- [Task directions] Reproduce, from the lines below, exactly the stretch that begins at the line containing "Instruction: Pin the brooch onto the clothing" and ends at the line containing "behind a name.", both included.

:: Provided records

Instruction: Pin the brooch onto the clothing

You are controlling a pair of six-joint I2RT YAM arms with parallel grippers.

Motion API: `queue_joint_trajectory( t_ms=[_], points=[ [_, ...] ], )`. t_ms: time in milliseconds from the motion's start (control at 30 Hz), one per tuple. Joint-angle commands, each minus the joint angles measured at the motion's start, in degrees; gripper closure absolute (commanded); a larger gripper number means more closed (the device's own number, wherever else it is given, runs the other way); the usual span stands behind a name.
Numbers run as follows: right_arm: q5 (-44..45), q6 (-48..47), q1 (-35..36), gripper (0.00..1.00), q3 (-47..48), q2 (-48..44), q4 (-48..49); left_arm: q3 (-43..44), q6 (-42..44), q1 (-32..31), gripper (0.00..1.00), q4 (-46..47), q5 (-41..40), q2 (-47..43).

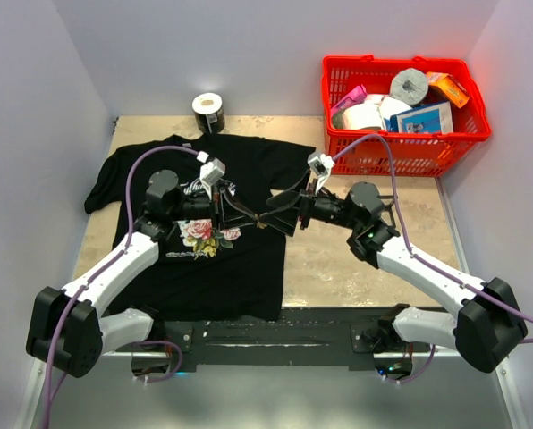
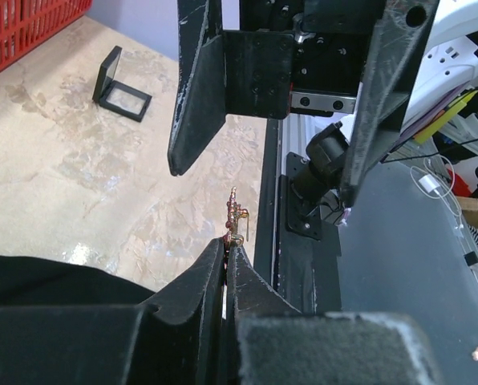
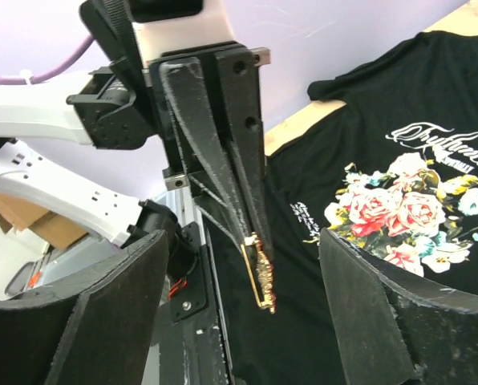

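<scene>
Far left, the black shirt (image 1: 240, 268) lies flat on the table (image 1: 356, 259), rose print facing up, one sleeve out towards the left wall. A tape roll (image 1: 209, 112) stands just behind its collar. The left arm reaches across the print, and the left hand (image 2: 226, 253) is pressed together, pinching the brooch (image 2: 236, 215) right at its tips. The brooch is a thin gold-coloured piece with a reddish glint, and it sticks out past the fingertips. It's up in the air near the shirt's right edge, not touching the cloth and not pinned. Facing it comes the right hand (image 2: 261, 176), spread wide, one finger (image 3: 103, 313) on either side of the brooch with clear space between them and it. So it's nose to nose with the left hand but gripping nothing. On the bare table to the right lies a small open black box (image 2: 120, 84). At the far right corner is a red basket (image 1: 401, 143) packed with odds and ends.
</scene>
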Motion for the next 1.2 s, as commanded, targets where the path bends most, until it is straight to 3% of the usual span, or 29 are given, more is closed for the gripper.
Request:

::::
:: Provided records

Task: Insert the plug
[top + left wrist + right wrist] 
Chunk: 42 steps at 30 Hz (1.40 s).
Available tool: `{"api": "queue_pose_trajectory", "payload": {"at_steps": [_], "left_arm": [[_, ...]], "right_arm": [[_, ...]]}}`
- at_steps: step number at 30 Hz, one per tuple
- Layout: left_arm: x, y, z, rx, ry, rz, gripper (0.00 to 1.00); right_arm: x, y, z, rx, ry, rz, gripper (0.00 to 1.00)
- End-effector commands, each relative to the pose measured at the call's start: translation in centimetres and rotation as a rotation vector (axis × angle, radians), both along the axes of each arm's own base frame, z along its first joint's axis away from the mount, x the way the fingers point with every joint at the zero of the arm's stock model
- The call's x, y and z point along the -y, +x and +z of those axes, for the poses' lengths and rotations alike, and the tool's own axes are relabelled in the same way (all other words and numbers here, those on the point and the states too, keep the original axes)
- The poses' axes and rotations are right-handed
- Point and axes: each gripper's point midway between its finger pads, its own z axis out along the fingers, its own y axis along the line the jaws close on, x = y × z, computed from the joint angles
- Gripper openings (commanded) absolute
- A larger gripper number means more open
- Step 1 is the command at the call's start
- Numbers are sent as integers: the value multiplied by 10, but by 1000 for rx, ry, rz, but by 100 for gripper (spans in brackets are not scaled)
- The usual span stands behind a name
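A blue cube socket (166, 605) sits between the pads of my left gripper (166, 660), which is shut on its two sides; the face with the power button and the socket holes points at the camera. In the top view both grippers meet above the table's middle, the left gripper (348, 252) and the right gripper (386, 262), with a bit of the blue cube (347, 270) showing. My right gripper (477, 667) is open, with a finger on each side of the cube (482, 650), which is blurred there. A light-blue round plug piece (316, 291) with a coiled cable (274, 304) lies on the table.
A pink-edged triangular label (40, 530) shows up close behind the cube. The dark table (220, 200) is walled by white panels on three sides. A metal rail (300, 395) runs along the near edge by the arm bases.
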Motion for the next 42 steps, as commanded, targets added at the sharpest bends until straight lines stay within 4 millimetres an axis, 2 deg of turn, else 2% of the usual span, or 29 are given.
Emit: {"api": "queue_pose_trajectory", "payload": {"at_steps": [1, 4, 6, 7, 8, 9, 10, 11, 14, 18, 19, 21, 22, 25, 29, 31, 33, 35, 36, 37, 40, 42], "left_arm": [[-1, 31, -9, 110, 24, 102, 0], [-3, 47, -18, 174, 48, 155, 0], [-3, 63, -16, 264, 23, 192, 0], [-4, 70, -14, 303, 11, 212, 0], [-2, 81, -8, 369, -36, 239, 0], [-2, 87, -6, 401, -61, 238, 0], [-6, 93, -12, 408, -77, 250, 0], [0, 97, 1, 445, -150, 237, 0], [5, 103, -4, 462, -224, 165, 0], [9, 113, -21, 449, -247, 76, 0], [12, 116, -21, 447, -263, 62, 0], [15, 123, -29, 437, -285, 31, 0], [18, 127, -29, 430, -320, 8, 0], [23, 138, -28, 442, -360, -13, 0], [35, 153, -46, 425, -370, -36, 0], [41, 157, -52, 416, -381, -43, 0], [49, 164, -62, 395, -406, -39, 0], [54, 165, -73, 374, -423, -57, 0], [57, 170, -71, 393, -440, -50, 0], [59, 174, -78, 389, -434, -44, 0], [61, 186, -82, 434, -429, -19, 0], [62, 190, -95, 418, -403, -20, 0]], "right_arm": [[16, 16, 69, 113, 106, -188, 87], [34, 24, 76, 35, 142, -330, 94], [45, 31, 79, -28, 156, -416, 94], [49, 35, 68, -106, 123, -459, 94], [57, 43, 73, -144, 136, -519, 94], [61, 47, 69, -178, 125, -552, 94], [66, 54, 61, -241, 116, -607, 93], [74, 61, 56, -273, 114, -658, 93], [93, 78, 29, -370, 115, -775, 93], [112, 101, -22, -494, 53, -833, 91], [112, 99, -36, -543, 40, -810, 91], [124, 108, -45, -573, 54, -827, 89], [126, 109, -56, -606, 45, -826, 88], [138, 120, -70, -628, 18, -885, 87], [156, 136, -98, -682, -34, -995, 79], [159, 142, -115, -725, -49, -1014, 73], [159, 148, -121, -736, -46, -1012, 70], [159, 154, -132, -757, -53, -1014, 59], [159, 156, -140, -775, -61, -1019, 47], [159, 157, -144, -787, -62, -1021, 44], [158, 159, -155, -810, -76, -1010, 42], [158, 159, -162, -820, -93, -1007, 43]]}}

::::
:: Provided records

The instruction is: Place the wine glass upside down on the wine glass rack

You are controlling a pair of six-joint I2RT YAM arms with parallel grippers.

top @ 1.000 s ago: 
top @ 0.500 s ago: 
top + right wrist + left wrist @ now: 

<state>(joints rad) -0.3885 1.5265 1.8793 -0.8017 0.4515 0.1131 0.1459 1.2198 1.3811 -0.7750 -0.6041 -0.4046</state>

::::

- [Result of the exercise]
Instruction: Pin the brooch onto the clothing

You are controlling a pair of six-joint I2RT YAM arms with parallel grippers.

Motion API: `queue_joint_trajectory( t_ms=[_], points=[ [_, ...] ], )`. t_ms: time in milliseconds from the motion's start (control at 30 Hz), one per tuple. Joint-angle commands, each minus the joint angles measured at the motion's start, in degrees; gripper closure absolute (commanded); a larger gripper number means more closed (the device's own number, wherever else it is given, runs the other way); the usual span stands behind a name.

The answer contains nothing further.